DESCRIPTION OF THE TASK:
Scan the entries below for the word "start", then copy each line that holds it.

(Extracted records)
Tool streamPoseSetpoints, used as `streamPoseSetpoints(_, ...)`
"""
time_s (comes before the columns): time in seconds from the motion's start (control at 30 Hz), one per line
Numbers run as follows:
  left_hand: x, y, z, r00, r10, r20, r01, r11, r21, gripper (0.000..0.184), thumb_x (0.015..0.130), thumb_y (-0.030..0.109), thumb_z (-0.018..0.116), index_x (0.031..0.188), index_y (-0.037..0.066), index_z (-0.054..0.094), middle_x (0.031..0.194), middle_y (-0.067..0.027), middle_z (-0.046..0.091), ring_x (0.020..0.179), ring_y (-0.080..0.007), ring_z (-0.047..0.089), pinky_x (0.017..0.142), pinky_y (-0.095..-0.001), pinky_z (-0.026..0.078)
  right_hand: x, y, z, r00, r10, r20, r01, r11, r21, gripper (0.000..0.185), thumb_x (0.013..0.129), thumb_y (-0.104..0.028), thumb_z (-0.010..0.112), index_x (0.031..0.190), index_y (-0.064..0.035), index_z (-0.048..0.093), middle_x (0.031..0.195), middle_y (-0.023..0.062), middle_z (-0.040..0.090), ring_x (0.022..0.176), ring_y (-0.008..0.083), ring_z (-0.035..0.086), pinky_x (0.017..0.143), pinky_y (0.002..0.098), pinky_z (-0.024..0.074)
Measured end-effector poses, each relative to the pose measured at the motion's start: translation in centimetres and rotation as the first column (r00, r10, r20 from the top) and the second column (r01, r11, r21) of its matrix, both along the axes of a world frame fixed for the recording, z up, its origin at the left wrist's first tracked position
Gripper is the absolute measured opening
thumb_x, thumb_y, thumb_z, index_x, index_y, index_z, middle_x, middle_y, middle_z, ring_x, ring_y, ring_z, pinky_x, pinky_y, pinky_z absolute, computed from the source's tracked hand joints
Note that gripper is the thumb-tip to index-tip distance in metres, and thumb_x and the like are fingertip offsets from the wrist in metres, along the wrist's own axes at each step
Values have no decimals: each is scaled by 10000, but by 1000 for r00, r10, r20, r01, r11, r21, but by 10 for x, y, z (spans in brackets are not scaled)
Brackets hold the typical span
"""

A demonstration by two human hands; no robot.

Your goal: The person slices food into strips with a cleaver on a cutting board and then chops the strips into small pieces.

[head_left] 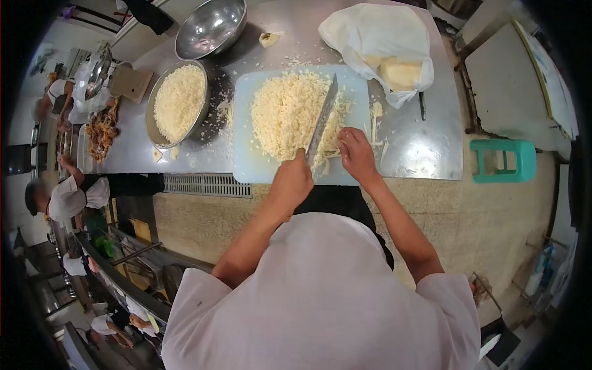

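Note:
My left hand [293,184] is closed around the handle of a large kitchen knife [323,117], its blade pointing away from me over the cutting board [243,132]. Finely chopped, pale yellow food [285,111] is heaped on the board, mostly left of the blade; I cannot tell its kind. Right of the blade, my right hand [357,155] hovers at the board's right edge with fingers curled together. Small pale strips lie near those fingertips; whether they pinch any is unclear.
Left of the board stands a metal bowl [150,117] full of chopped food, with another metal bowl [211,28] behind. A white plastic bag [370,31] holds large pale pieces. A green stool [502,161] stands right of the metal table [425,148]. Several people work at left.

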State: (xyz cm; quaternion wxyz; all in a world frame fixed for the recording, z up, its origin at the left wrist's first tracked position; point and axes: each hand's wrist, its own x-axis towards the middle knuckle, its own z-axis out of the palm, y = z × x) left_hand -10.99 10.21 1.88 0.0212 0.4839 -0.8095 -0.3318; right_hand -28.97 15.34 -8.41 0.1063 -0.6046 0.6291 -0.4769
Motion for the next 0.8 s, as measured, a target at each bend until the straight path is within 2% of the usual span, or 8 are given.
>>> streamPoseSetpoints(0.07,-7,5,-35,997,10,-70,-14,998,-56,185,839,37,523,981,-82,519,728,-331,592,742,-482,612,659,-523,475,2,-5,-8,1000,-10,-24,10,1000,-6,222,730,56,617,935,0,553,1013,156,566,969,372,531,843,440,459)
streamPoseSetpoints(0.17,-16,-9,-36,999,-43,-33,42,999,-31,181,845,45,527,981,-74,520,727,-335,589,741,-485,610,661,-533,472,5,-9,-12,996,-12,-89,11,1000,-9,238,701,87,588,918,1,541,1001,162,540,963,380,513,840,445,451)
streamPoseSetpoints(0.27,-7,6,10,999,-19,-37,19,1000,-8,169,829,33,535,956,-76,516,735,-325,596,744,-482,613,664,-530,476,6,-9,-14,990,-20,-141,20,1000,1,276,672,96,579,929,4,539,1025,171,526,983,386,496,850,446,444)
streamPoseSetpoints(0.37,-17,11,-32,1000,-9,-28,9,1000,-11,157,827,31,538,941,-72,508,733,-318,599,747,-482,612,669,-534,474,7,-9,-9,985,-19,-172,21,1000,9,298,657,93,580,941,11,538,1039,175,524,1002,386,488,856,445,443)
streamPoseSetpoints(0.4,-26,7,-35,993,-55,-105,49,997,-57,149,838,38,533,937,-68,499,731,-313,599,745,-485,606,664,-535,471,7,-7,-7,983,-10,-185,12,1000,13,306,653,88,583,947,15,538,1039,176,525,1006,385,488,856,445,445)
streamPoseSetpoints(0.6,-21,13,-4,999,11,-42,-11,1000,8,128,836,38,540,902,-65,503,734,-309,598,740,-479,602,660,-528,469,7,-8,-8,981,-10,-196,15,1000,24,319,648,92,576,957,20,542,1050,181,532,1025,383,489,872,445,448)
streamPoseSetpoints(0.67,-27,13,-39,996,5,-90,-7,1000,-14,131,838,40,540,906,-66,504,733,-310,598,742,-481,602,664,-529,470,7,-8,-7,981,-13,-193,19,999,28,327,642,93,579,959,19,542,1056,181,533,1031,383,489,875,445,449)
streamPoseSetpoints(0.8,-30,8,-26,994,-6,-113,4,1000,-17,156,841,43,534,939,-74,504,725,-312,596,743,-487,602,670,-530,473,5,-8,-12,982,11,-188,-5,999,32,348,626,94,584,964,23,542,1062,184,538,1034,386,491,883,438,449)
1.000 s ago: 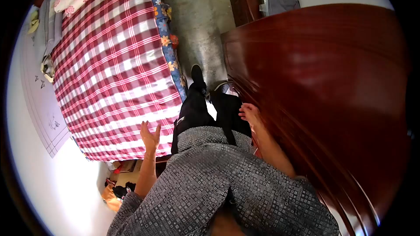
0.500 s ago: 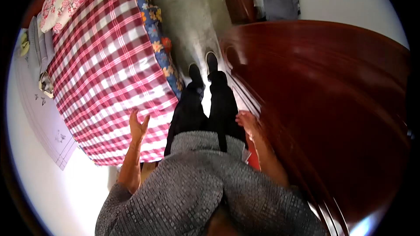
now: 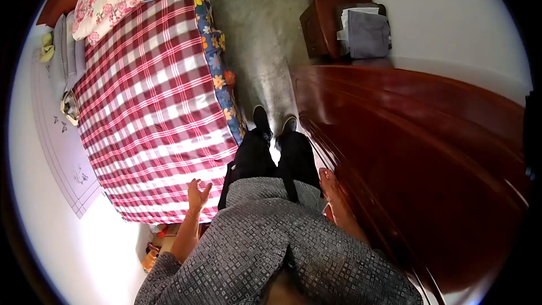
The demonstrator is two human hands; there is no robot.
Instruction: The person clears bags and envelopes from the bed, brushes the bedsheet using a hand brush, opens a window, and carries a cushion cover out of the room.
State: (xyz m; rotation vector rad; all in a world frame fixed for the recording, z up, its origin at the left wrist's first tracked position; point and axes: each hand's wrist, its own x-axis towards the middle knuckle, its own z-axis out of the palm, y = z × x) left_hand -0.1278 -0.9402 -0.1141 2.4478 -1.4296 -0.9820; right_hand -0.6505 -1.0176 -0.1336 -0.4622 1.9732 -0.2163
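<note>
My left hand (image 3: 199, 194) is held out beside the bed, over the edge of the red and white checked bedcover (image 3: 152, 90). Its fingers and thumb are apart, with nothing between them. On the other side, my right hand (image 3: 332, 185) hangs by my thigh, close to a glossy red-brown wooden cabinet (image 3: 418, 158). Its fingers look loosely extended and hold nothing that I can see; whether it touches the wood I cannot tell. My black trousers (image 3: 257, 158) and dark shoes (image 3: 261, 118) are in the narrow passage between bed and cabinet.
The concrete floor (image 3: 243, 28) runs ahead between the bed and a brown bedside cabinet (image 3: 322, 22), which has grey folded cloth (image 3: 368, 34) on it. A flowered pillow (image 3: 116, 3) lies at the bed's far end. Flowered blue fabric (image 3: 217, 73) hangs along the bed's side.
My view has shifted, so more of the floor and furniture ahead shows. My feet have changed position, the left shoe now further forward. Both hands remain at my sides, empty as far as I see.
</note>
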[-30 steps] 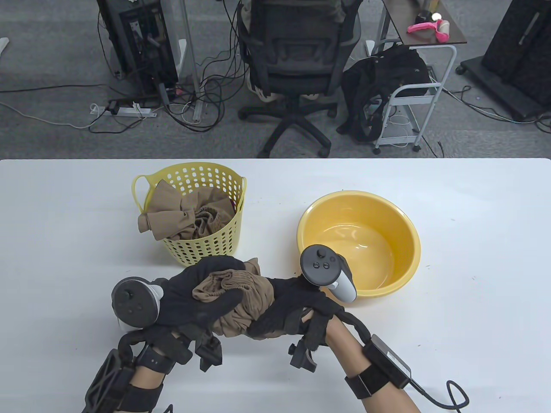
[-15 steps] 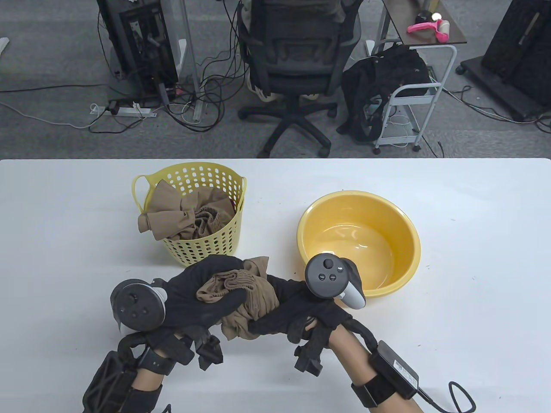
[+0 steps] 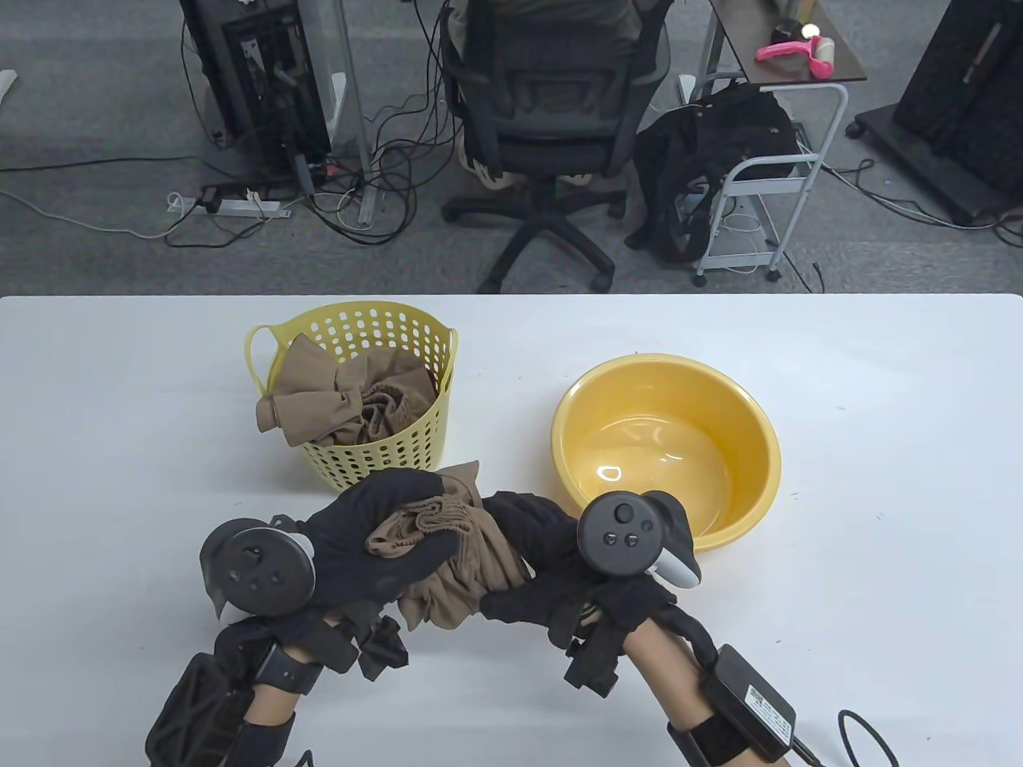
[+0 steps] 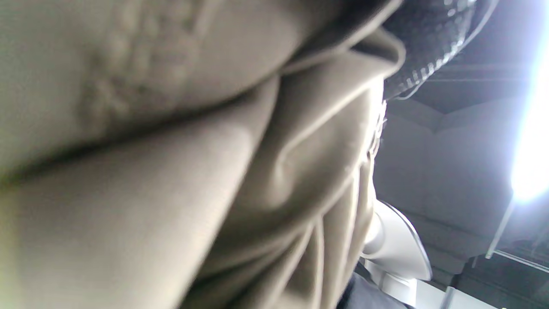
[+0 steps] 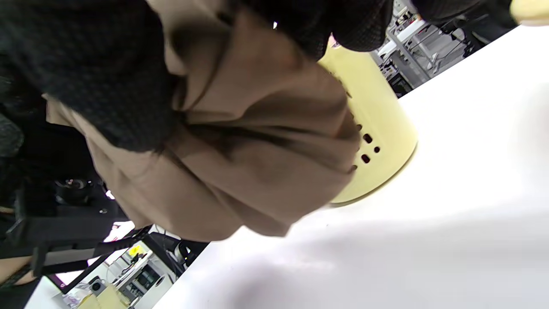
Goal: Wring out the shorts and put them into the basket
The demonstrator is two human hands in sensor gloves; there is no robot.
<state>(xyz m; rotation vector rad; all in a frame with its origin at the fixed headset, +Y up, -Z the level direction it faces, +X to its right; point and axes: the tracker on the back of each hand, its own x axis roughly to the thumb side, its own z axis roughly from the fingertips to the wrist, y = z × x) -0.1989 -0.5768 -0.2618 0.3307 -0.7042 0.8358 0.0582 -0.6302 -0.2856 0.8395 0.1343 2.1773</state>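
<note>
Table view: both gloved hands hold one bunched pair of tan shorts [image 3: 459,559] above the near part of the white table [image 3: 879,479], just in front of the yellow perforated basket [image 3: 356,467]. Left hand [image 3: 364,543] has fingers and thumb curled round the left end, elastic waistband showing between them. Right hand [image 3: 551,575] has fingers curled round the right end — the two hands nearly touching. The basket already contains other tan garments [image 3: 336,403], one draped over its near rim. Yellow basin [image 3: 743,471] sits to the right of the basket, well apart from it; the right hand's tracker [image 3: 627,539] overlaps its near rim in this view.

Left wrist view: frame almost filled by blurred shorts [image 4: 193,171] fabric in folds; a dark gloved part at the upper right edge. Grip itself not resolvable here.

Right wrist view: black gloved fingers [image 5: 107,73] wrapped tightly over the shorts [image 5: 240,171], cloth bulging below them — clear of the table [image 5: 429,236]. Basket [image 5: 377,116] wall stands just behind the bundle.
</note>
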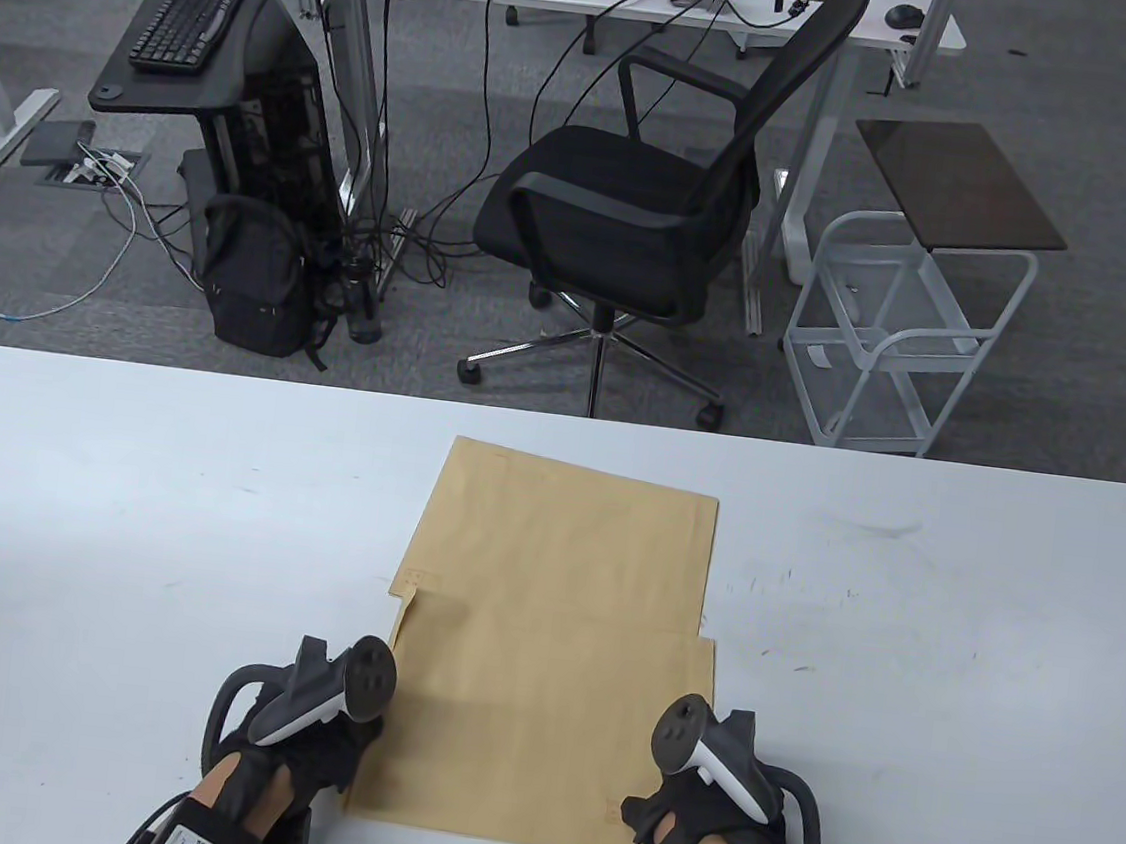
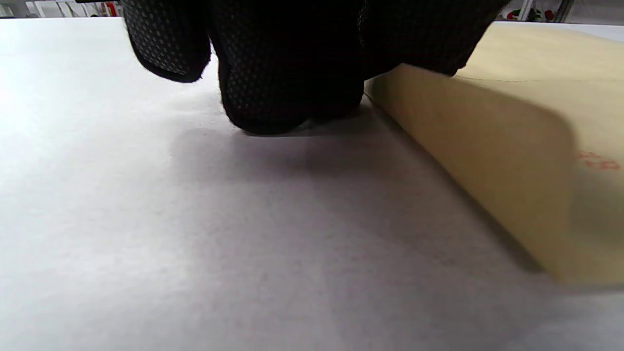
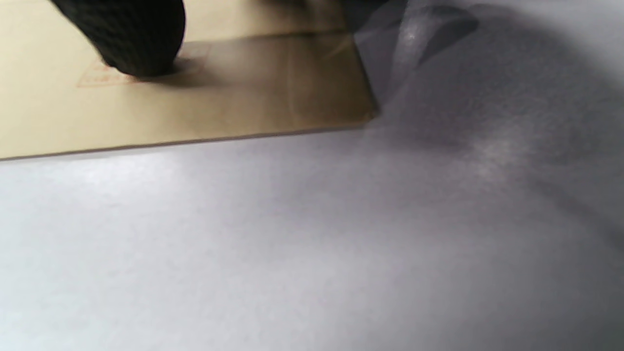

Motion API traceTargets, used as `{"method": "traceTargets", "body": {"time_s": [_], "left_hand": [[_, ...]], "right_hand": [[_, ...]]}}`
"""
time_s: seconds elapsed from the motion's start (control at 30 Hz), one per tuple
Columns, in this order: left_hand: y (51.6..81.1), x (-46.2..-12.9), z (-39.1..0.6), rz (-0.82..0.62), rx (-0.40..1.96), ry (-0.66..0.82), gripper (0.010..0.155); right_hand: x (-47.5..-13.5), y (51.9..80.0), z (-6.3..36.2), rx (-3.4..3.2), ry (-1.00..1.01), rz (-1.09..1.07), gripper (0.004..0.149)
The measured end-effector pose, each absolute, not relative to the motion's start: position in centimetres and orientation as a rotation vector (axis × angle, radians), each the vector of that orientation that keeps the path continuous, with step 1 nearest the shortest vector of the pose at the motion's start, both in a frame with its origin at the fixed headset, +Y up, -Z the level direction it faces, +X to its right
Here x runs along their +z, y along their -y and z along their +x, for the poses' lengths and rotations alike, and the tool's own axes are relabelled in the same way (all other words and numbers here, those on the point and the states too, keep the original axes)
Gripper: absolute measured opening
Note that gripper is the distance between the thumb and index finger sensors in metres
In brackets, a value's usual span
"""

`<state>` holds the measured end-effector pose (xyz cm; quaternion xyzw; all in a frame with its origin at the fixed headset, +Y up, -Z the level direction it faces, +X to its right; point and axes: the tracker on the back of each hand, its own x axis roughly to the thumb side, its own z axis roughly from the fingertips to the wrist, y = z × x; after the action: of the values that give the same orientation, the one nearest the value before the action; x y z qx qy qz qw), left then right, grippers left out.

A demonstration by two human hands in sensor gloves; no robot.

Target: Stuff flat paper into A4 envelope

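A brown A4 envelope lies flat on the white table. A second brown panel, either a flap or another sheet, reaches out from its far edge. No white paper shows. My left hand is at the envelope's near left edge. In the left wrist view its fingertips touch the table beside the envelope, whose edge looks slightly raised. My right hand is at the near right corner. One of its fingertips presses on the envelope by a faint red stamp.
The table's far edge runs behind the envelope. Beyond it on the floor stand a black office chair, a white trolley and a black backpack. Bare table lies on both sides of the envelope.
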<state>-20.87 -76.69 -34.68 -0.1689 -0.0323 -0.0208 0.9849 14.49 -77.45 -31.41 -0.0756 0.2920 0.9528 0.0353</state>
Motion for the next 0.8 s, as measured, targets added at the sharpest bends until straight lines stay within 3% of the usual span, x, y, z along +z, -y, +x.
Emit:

RESPONSE TO THIS EXERCISE:
time_s (comes before the columns): time in seconds from the motion's start (control at 30 Hz), one per line
Measured end-effector poses, each relative to the pose measured at the motion's start: translation in centimetres and rotation as the first column (r00, r10, r20 from the top) and the second column (r01, r11, r21) of its matrix, both along the axes of a world frame fixed for the recording, z up, its origin at the left wrist's first tracked position
time_s: seconds elapsed from the motion's start (control at 30 Hz), one per tuple
The measured end-effector pose, each absolute, not relative to the motion's start: position in centimetres and orientation as a rotation vector (axis × angle, radians), each the vector of that orientation that keeps the path continuous, with step 1 nearest the shortest vector of the pose at the motion's start, both in a frame with its origin at the fixed headset, +Y up, -Z the level direction it faces, +X to its right

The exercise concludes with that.